I've now seen The Blindside twice. One of the best movies I have ever seen--so much that I've wondered if it's THAT bad to take a camcorder to the movie theater. I'm not going to sell it, just watch it over and over again.
There's a line in there that got me the first time, it struck me, but it made me cry the second time. In a scene where her motives are being questioned she asks "Am I a good person?" You've just watched a film that shows the amazing things she's done for someone else, and yet in her mind she's boiled it down to the question of motive. Why did she do those things? Were her reasons pure? If she did them for the wrong reasons are the things she did also wrong?
I ask myself this question a lot, and after so many years I still don't have the answers.
Am I a good person for having raised someone elses child, or was I simply looking to be a hero?
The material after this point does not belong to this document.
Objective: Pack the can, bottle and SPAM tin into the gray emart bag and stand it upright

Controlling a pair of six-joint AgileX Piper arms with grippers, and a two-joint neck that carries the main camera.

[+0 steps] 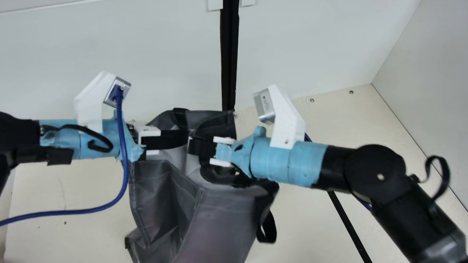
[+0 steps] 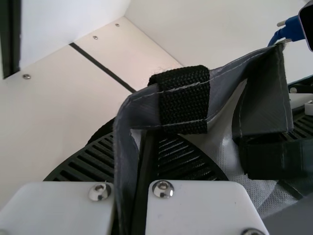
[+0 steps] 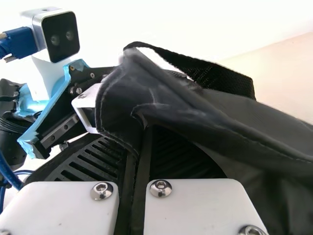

Now that the whole hero thing has backfired, would I have done it again knowing what I know now?
Is that only because it didn't go the way I hoped?
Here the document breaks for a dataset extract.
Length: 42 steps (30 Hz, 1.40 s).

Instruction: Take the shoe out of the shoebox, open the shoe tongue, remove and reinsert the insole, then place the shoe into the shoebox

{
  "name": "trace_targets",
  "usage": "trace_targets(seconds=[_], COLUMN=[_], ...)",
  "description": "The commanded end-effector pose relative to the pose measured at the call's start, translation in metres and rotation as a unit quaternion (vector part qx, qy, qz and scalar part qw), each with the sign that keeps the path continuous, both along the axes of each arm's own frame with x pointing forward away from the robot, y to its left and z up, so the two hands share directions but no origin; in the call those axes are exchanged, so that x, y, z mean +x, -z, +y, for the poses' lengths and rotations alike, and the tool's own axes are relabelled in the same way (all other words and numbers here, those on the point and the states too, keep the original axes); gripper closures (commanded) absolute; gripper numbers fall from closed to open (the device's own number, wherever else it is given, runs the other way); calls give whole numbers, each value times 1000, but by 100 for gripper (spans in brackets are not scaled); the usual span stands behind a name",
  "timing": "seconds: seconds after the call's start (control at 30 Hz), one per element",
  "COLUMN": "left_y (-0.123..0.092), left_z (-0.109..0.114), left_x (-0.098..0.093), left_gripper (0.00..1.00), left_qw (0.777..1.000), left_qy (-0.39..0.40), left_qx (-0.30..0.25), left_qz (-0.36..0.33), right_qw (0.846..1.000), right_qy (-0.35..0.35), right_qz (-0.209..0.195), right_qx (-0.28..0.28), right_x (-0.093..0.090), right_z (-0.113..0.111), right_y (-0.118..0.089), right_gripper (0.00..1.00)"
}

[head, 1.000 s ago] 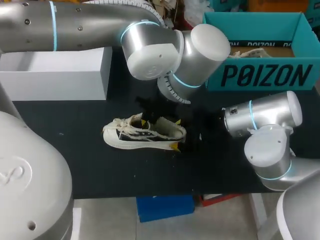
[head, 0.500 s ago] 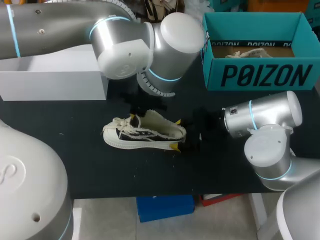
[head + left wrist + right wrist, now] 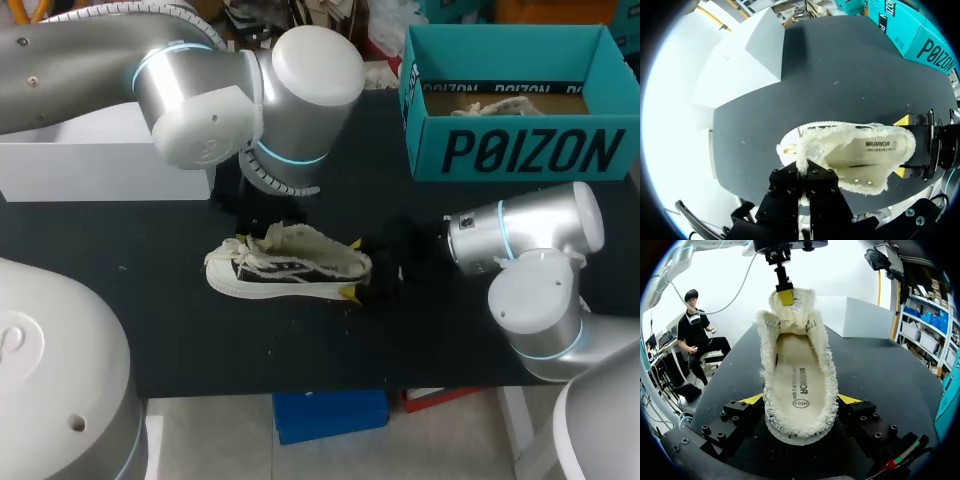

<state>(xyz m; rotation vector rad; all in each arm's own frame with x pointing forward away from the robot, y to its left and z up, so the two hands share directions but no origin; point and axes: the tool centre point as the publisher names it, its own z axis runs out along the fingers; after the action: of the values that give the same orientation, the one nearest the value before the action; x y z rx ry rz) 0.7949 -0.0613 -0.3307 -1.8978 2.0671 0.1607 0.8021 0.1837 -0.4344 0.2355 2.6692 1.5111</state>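
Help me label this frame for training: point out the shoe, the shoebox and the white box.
shoe (image 3: pixel 290 272): head view, on its near side.
shoebox (image 3: pixel 520 150): head view, on its front wall.
white box (image 3: pixel 90 172): head view, on its front face.

Print sits in three places; none is transcribed here. The shoebox (image 3: pixel 520 150), behind the shoe (image 3: pixel 290 265) and off its heel end, has one big dark block-letter word across the front wall. A thin dark strip with pale print runs along the inner back wall, too small to read. The left wrist view shows the same block lettering on the box's (image 3: pixel 935 50) outer walls. Inside the shoe, the insole (image 3: pixel 800 385) has one dark word near the heel, with a tiny line of characters and a small round stamp beside it. The tongue (image 3: pixel 790 307) has a small sewn label, unreadable.
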Motion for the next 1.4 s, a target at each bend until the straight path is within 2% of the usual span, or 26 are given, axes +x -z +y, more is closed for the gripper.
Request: trace_targets(seconds=[0.03, 0.27, 0.53, 0.8, 0.83, 0.9, 0.97, 1.0, 1.03, 1.07, 1.3, 1.4], left_y=[3, 7, 28, 36, 38, 39, 40, 40, 40, 39, 16, -1], left_z=[11, 17, 21, 27, 27, 27, 27, 27, 27, 27, 21, 16], left_x=[0, 0, -2, -1, -1, -1, -1, -1, -1, -2, 1, 3], left_gripper=[100, 100, 100, 100, 95, 74, 63, 53, 9, 0, 0, 0], left_qw=[1000, 1000, 999, 998, 998, 998, 998, 998, 998, 998, 994, 985], left_qy=[-1, -9, -13, -22, -21, -22, -20, -19, -15, -11, 65, 138], left_qx=[-22, -26, -36, -35, -35, -35, -35, -36, -38, -39, -84, -103], left_qz=[1, 2, 30, 37, 40, 43, 46, 47, 48, 48, 39, 23], right_qw=[1000, 1000, 1000, 1000, 1000, 1000, 1000, 1000, 1000, 1000, 1000, 1000], right_qy=[1, 1, 1, 1, 1, 1, 1, 1, 1, 1, 1, 1], right_qz=[0, 0, 0, 0, 0, 0, 0, 0, 0, 0, 0, 0], right_qx=[-1, -1, -1, -1, -1, -1, -1, -1, -1, -1, -1, -1], right_x=[1, 1, 1, 1, 1, 1, 1, 1, 1, 1, 1, 1], right_z=[1, 1, 1, 1, 1, 1, 1, 1, 1, 1, 1, 1], right_y=[4, 4, 4, 4, 4, 4, 4, 4, 4, 4, 4, 4], right_gripper=[100, 100, 100, 100, 100, 100, 100, 100, 100, 100, 100, 100])
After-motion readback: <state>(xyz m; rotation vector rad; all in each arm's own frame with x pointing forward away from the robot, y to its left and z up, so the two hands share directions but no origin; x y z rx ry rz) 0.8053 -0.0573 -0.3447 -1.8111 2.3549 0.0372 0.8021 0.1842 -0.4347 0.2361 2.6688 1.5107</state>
Do I only do good things because I want a good result?
Am I still a good parent when I resent the messes, the hours of cleaning, the unappreciation of my efforts?
Am I good person even though I find it so hard to forgive?
Is it fair that I divide my time between my family and the fictional characters in my head?
Yesterday was supposed to be my youngest daughter's baptism. She turned 8 in October, and I was planning to have her baptism in November, a couple of days before my book tour. Turned out that this year the stake baptisms are on the second Saturday of the month, not the first. Right in the middle of my tour. We had to put it off until December. I felt horrible and even though I realize it was simply a mistake, this is a BAPTISM, and it got bumped because I had a book tour--two weeks away from my family. It has not sat well with me, but I simply focused on the 12th of December and moved forward. Yesterday it snowed all day. Most of the family members canceled; and for good reason. I don't want them to take unnecessary risks, and the roads were really horrible. But as the day ticked on and the snow got deeper I realized that the chances were good that no one would make it; even those who lived just an hour a way. I saw two options: 1) Have the baptism anyway, but with only us. 2) Reschedule for January and hope more family members could make it. My husband thought we should do it anyway, but you know what? As we thought and talked about it I kept going back to the part where if we'd done it in November, all those people would have been there. It was my fault it hadn't worked that way. Therefore, I felt responsible for the fact that after building up this event, KB's memories would be of only having her siblings and parents at her 'big' day. Lee and I finally decided to let KB decide.
I sat her down and explained the situation. Did I present it honestly? Without trying to prod her into making one choice over another? I don't know. I tried to focus on the important aspect being the ordinance, not all the extra stuff. Did I make it clear enough? I don't know that either.
She went into her room to think about it, and when she came out her eyes were red and her face was swollen. She's the only girl in her class who hasn't been baptized. She didn't like that she wouldn't be baptized until she's in a whole new primary class--9-10 year olds. She's been eight for two months already. She wanted to wear her new dress to church.
Did I appreciate those things enough? If I'd have just said "This is your day, Kylee, let's do this and forever have very special memories of the people closest to you being there?" would she have chosen another direction?
She chose to wait. I admit that I was relieved. Is that wrong too? Then I started calling people to tell them. Everyone was very nice, but I could hear an undercurrent "You're canceling an eternal ordinance because some people can't come?" I braved through all that using the "I'm doing what KB wants." but did she understand it enough to really know? Was it fair to leave the choice to her?
I don't know. I do know that I was unsettled about it all day, that I'm worried about what people think, and the message I've sent to KB and my other children. Today she should be welcomed to our ward as the newest member. But she won't be. Am I a good person even though ...
When I really think it through I do believe I'm a good person, for the most part. I try to do good things, and try to be fair minded and encouraging to others. And yet even making that declaration makes those things I've been wrong about glaringly apparent as they rise up as arguments against me.
And so I'm curious if we all do that to ourselves. I'd like comments to be left in the format of "Am I a good person even though...."
I'm not asking in hopes to make myself feel better--or am I? I don't know.